What to do = Write out every line exactly, from the start of the records below to the line with "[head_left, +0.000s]", and stop there. Don't write out the pictures.

================================

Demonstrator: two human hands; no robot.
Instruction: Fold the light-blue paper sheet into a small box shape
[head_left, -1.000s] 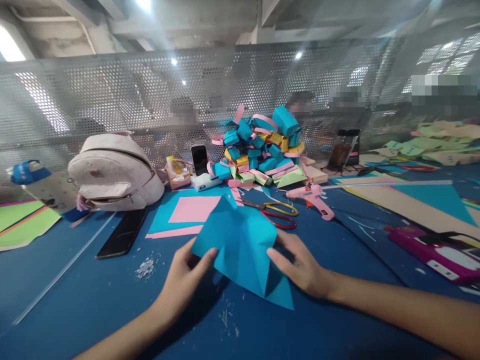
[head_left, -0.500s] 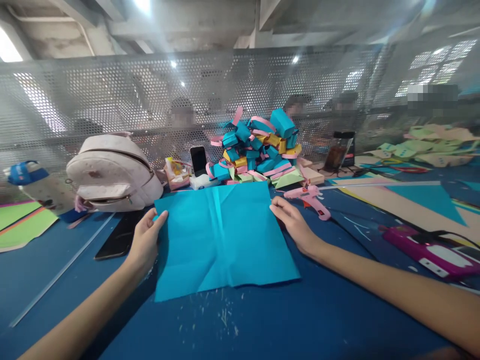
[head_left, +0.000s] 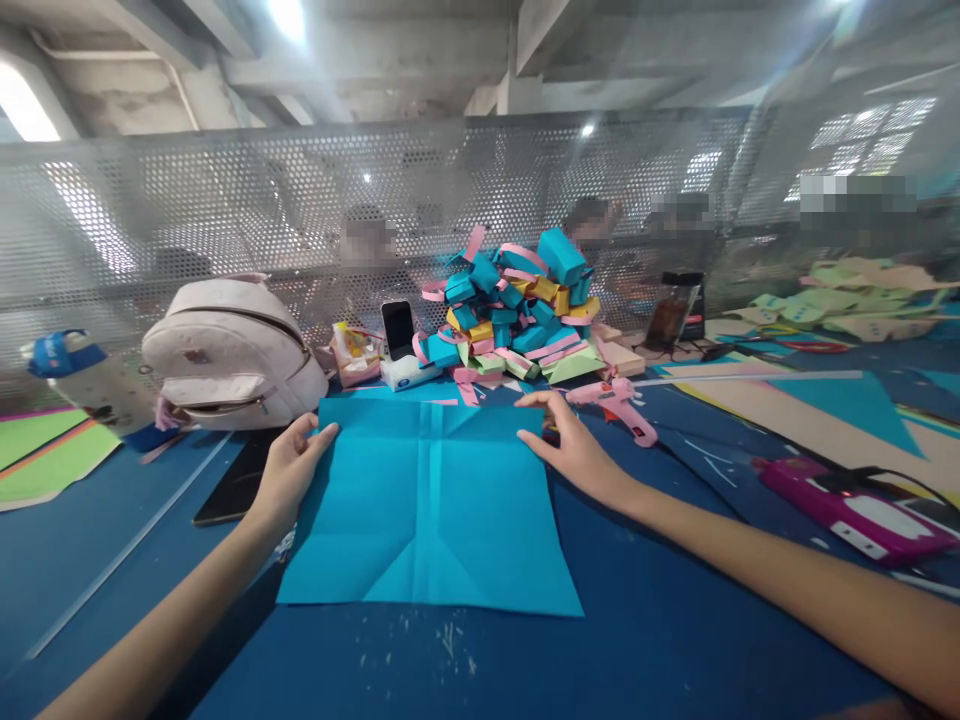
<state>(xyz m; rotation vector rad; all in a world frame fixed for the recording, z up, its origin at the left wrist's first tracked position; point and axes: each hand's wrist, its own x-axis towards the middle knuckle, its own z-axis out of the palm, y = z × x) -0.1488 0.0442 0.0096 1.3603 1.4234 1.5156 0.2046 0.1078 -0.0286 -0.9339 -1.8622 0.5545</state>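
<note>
A creased sheet of blue paper (head_left: 375, 500) is in front of me, its lower edge low over the table. Fold lines run down its middle and slant toward the bottom. My left hand (head_left: 295, 465) pinches the upper left edge, thumb in front. At the upper right corner, my right hand (head_left: 577, 455) has its thumb on the face of the sheet and its index finger at the top edge. Just beyond that hand lies a pink glue gun (head_left: 619, 405). A dark phone (head_left: 232, 490) rests beside my left hand.
Folded paper pieces form a heap (head_left: 517, 310) at the back. A white backpack (head_left: 232, 350) and a bottle (head_left: 90, 385) stand left. On the right are a purple power strip (head_left: 851, 505), coloured sheets (head_left: 795, 410) and a dark jar (head_left: 671, 310). A perforated screen (head_left: 262, 200) stands behind.
The blue paper has tipped flatter and its lower edge has come nearer. My right thumb and index finger have shifted left onto the top corner and parted slightly. My left hand keeps its pinch.
</note>
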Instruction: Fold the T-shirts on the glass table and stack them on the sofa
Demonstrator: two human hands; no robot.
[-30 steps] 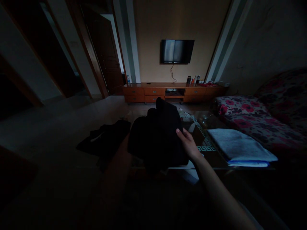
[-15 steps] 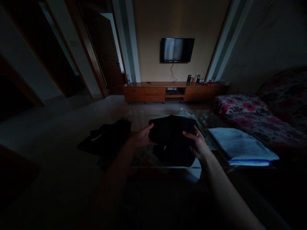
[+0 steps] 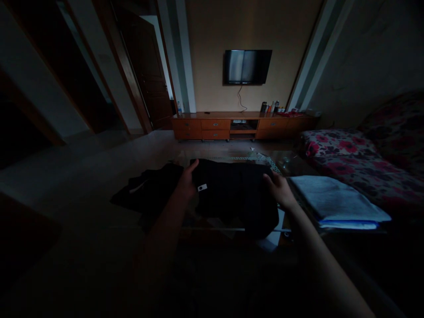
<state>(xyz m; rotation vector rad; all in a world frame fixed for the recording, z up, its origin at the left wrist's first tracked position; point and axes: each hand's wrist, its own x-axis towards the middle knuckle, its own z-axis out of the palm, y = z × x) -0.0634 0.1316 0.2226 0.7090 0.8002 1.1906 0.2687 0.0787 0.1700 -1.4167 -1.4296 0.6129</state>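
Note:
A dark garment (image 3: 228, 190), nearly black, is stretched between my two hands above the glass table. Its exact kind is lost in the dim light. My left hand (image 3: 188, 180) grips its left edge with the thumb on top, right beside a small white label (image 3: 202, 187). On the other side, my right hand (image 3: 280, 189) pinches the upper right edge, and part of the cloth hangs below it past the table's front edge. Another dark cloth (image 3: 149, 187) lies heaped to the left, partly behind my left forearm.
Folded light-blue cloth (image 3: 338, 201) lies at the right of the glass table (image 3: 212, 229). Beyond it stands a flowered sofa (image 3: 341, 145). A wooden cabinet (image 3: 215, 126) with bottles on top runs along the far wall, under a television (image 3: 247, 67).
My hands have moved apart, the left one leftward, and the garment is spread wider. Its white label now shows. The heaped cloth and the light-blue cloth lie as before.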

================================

Result below =
Demonstrator: two human hands; no robot.
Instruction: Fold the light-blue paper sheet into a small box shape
[head_left, -1.000s] 
[head_left, -0.500s] 
[head_left, +0.000s] 

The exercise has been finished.